Was in London until last weekend, and managed to squeeze in a couple of shows.
First was Ducktastic, the latest extravaganza by Sean Foley and Hamish McColl (aka The Right Size), the pair who came up with the Morecambe & Wise quasi-tribute The Play What I Wrote, possibly one of the funniest shows I've ever seen in the West End. I've loved The Right Size for many years - they manage to combine self-referential surrealism with vaudeville timing in just the right proportions. Think Brecht meets Bunuel meets Marx (Bros) meets Jackie Mason.
Ducktastic wasn't bad, but it sure as hell wasn't up to their usual standards. The premise - a seedy, deluded conjurer gets involved with a dimwitted pet shop owner - was perfectly OK as a starting point, but they don't seem to have taken much time to work out what happens next. Some OK magic tricks, rather too many nob gags (and I like a good nob gag), fat suits and many (real) ducks do not make a show unless someone can impose some order. They've clearly taken Siegfried and Roy as their inspiration, but how can you parody something that's beyond taste?

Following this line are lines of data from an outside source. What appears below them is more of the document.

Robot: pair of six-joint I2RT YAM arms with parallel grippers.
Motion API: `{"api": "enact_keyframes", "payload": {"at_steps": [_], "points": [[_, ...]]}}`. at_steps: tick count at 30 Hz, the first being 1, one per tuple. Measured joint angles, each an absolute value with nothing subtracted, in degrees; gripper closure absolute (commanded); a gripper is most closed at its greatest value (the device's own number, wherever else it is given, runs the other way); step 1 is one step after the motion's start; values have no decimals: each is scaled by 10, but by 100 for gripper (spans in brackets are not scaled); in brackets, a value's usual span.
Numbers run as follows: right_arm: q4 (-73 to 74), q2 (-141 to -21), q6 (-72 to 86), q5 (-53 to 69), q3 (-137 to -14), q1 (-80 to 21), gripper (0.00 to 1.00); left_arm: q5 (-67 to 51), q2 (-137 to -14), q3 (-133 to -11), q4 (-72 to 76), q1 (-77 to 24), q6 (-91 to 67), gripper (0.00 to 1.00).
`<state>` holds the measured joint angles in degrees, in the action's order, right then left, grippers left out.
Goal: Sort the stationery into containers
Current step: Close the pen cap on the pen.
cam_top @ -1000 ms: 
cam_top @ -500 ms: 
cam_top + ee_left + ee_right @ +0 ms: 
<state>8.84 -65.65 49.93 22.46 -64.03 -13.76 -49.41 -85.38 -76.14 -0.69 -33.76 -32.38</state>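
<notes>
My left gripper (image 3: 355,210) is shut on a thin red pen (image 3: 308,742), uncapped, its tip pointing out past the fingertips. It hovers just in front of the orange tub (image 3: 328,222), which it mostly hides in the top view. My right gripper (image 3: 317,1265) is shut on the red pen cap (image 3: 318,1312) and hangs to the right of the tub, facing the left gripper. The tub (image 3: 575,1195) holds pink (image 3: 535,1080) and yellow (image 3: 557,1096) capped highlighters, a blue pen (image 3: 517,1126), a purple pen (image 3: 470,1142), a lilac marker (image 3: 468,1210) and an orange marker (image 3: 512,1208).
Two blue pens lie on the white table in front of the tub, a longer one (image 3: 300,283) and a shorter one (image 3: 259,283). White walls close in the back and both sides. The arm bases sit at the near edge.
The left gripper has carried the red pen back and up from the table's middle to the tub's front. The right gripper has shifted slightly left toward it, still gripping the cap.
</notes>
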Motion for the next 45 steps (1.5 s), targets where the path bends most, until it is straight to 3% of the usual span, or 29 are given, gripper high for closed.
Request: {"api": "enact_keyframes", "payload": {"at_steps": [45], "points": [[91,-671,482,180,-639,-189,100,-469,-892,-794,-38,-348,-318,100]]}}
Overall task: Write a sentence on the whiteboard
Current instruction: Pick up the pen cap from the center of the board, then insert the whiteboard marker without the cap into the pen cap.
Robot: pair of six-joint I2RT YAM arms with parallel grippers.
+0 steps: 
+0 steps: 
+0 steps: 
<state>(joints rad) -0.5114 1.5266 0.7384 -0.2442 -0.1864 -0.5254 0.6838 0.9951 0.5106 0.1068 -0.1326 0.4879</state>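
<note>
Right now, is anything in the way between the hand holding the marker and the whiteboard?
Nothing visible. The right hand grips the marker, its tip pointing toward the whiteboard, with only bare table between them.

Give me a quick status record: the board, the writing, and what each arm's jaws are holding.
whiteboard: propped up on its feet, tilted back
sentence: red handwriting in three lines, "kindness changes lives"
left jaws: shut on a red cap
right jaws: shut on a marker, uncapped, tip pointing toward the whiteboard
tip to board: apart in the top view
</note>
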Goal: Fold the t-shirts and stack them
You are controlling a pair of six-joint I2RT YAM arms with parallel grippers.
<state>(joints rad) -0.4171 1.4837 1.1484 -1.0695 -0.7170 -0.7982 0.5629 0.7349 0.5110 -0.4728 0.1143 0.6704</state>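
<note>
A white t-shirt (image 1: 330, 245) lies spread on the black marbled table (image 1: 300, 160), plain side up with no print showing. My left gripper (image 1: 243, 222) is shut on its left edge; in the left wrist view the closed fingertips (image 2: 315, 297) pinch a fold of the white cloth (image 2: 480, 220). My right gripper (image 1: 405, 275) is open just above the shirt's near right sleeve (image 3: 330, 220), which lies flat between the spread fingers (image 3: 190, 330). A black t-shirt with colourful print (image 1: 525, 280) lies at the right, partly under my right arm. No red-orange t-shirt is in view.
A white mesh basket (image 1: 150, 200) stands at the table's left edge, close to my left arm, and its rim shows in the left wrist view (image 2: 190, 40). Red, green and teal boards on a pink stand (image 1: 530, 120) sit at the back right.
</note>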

Kenneth "I have no lips" Branagh was nominally directing, but he seems to have nipped out to the pub during the important bits.
Then to Richard II at the Old Vic, with Trevor Nunn directing Kevin Spacey. It's a modern dress production of a play I don't know too well (memories of Jacobi doing it on telly and a new American lecturer asking us to summarise it in rhyming couplets at college). Clear Blairite overtones, with occasional stabs of al-Jazeera (all fuzzy video footage, riots and soundbites). Ben Miles (aka the prematurely grey guy from Coupling) was surprisingly good as Bolingbroke, balancing the man-of-action determination with the equivocation of someone who really doesn't want to be a regicide. The best performance comes from one of my favourite underrated actors, that old smoothie Julian Glover as John of Gaunt. As you may know, J of G croaks early on, but flashes of his "This England" speech keep coming back on the two big screens that flank the stage.

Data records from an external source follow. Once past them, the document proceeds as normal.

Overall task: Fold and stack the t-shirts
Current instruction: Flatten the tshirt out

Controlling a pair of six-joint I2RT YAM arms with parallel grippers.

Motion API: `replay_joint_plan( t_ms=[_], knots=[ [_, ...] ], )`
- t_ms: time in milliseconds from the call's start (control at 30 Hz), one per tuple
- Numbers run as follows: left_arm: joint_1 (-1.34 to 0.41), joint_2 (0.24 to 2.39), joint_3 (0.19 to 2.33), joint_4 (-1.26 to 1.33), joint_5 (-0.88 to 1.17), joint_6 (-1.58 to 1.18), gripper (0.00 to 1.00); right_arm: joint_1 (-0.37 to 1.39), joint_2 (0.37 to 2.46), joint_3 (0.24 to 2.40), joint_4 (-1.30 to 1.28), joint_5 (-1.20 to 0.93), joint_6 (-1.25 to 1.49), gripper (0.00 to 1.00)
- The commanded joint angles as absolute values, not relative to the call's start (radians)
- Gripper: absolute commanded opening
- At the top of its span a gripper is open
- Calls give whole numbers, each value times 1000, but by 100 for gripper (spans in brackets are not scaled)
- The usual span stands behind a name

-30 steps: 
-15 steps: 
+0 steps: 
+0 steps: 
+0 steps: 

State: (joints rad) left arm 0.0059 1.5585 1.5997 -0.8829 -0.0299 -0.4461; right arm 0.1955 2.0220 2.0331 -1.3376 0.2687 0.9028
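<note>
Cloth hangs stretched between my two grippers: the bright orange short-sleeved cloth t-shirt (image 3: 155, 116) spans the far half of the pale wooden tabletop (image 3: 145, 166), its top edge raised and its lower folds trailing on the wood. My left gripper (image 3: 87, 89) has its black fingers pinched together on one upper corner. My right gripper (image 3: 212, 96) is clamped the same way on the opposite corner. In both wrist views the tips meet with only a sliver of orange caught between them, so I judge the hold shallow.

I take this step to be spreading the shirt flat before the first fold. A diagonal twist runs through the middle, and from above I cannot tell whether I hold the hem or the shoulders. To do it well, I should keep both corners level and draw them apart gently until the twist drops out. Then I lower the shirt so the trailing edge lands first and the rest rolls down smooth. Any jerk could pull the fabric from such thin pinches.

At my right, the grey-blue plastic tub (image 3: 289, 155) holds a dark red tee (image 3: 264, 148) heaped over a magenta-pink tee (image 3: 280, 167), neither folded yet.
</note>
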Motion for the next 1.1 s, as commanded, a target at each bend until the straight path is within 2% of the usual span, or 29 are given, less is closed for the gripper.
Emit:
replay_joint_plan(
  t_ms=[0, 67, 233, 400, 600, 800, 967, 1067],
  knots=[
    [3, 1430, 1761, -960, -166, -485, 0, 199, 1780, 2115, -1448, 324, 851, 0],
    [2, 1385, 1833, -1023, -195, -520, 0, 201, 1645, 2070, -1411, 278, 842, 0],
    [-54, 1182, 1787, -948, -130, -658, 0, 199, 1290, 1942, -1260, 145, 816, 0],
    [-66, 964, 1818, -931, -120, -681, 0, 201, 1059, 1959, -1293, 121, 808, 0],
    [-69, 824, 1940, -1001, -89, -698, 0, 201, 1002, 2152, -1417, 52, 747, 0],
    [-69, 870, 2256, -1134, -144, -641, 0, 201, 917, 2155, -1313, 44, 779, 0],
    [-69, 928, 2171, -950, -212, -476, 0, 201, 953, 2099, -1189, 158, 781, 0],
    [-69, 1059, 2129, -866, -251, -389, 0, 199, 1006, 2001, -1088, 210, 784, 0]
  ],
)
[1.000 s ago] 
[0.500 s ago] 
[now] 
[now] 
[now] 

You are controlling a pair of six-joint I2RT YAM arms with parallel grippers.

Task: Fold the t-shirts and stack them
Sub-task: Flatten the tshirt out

The disappointment is Spacey. His camp sarcasm is amusing, but it's clearly "business", and seems imposed on the action. Thank God he doesn't do a funny walk a la Verbal Kint. Towards the end, his serviceable Brit accent begins to shift into something Australian, and the audience rather yearns for the stroppy ponce to keel over.

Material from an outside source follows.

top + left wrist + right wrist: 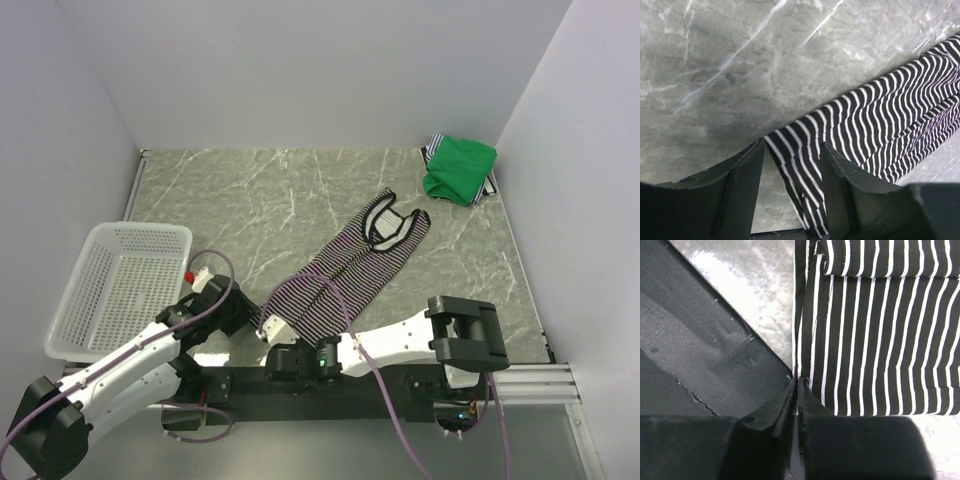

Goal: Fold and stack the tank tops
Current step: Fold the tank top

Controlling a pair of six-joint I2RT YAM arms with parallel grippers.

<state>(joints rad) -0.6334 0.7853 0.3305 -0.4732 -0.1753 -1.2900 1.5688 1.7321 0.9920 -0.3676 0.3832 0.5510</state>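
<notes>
The striped tank top (pixel 352 268) lies stretched out diagonally on the marble table, straps toward the back and hem toward me. My right gripper (pixel 797 382) is shut on the hem's edge, low at the near end of the top (pixel 274 332). In the left wrist view, a corner of the striped tank top (pixel 805 165) runs between the spread fingers of my left gripper (pixel 792 167), which stands open and is not pinching it. The green tank top (pixel 460 168) sits crumpled in the back right corner, on a bit of striped cloth.
A white mesh basket (pixel 118 285) stands at the left edge of the table, close to my left arm. Grey walls close in the table on the left, back and right. The black rail with the arm bases (pixel 330 385) runs along the near edge.
</notes>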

Well, some of us do, but the starstruck dullards in the stalls give him a standing ovation. I'm reminded of when I was a kid and used to see shows at Chichester Festival Theatre - big names (John Mills, Alec Guinness, Alan Bates, even Ian bloody Ogilvy) would get a brisk round of clappity just for making their first entrances.
I have this problem with live theatre anyway. When I was about 19 I saw the Deborah Warner Titus Andronicus at The Swan in Stratford and the experience was so devastating that nothing I've ever seen since can compare. In every other area of art, I'm constantly striving for something new and exciting to become my new best friend. In theatre, it's done, it's over. It's as if I've run a sub-two-hour marathon, proved Fermat's last theorem and conclusively identified who killed JFK, all in one evening. Very satisfying, but does leave you with a sense that there's not much point in getting out of bed tomorrow.